● **TASK DESCRIPTION**:
Before you return the entries below, strip out the pictures and keep all else exact.

(Dataset items)
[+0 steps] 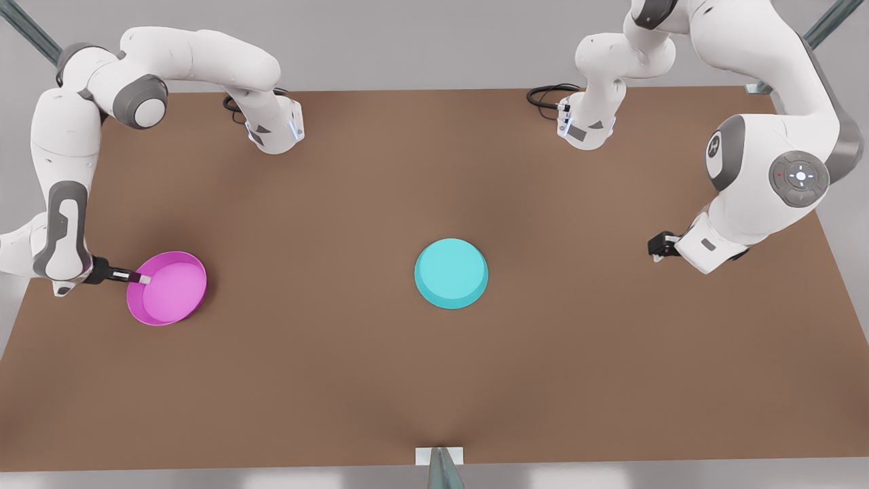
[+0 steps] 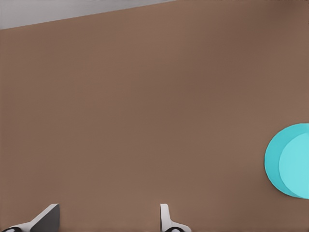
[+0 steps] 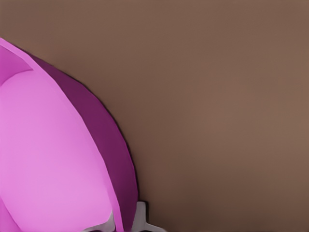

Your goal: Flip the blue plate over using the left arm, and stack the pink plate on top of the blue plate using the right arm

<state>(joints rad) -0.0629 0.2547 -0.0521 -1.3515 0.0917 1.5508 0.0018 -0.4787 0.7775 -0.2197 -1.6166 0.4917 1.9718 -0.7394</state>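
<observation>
Two plates lie on one brown table (image 1: 434, 380): one pink plate (image 1: 167, 288) at the front view's left and one blue plate (image 1: 451, 273) near the centre. Two white arms reach in, each with one gripper: the right gripper (image 1: 139, 278) at the left edge, the left gripper (image 1: 657, 246) at the right.

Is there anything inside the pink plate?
The pink plate holds no object; its light pink inside shows. The right gripper grips its rim, one finger reaching inside. The table under it is hidden.
</observation>
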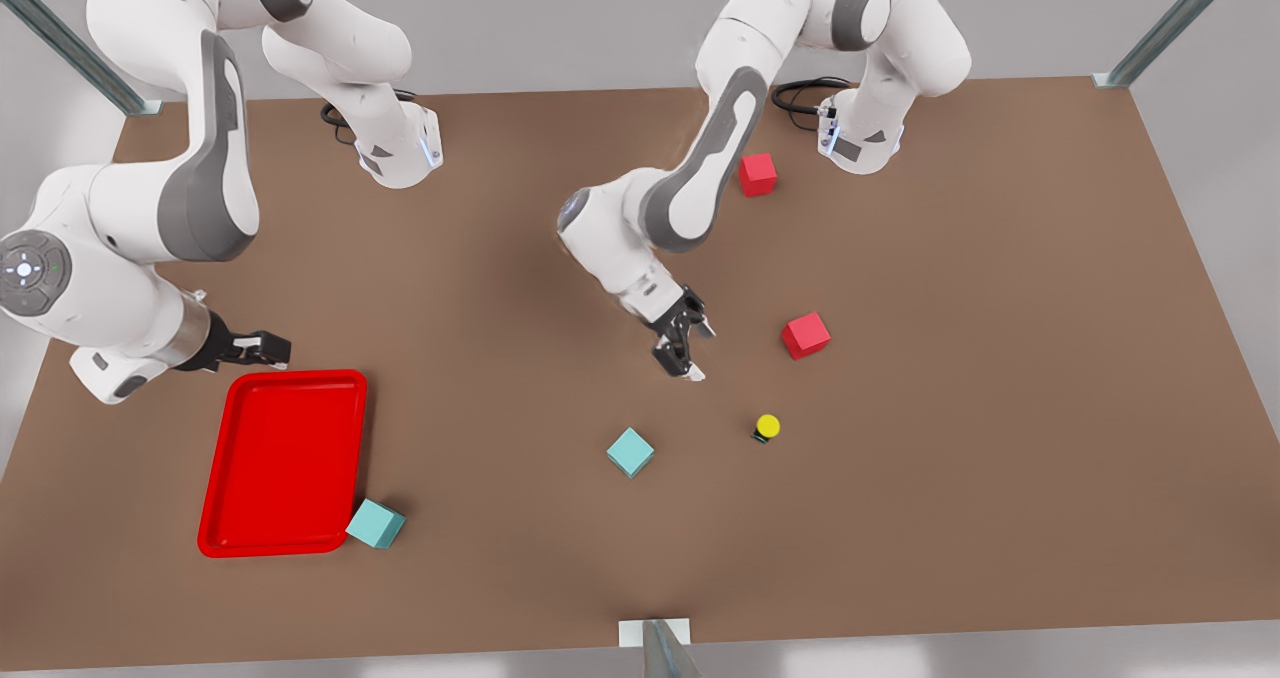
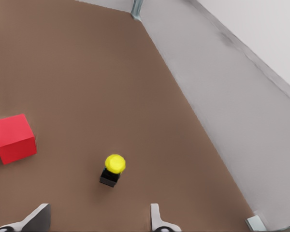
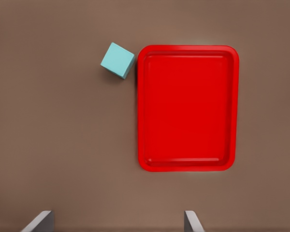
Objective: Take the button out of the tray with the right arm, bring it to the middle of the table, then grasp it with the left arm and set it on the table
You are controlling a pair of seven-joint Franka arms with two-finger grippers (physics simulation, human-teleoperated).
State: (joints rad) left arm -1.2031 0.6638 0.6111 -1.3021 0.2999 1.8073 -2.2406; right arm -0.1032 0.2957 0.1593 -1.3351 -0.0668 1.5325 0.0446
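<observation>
A tiny yellow-capped push-button on a dark boxy body [image 1: 767, 427] stands upright on the plain brown tabletop [image 1: 1000, 438], well apart from the shallow red rectangular tray [image 1: 283, 463]. The left tool [image 1: 688, 353] hovers near it, released. The right tool [image 1: 262, 348], released, hangs beside the tray's far rim.

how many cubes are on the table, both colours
4. One red cube sits near the far arm base, another red cube just beyond the button. One teal cube lies mid-table, another teal cube touches the tray's corner. The arms could hide more.
</observation>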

● **YOUR RESPONSE**:
[+0 steps] 
[+0 steps] 
[+0 steps] 

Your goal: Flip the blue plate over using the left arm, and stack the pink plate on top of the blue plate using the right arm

<state>(joints rad) -0.0629 0.2547 -0.0521 -1.3515 0.0917 1.5508 0.0018 -0.4787 0.7775 -0.2197 -1.6166 0.4917 1.9718 -0.7394</state>
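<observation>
Two plates lie on one brown table (image 1: 434, 380): one pink plate (image 1: 167, 288) at the front view's left and one blue plate (image 1: 451, 273) near the centre. Two white arms reach in, each with one gripper: the right gripper (image 1: 139, 278) at the left edge, the left gripper (image 1: 657, 246) at the right.

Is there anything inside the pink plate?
The pink plate holds no object; its light pink inside shows. The right gripper grips its rim, one finger reaching inside. The table under it is hidden.
</observation>
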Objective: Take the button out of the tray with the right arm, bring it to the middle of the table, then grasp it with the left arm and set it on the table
You are controlling a pair of seven-joint Franka arms with two-finger grippers (physics simulation, human-teleoperated).
State: (joints rad) left arm -1.2031 0.6638 0.6111 -1.3021 0.2999 1.8073 -2.2406; right arm -0.1032 0.2957 0.1593 -1.3351 -0.0668 1.5325 0.0446
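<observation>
A tiny yellow-capped push-button on a dark boxy body [image 1: 767, 427] stands upright on the plain brown tabletop [image 1: 1000, 438], well apart from the shallow red rectangular tray [image 1: 283, 463]. The left tool [image 1: 688, 353] hovers near it, released. The right tool [image 1: 262, 348], released, hangs beside the tray's far rim.

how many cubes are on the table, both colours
4. One red cube sits near the far arm base, another red cube just beyond the button. One teal cube lies mid-table, another teal cube touches the tray's corner. The arms could hide more.
</observation>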

The output requires nothing else.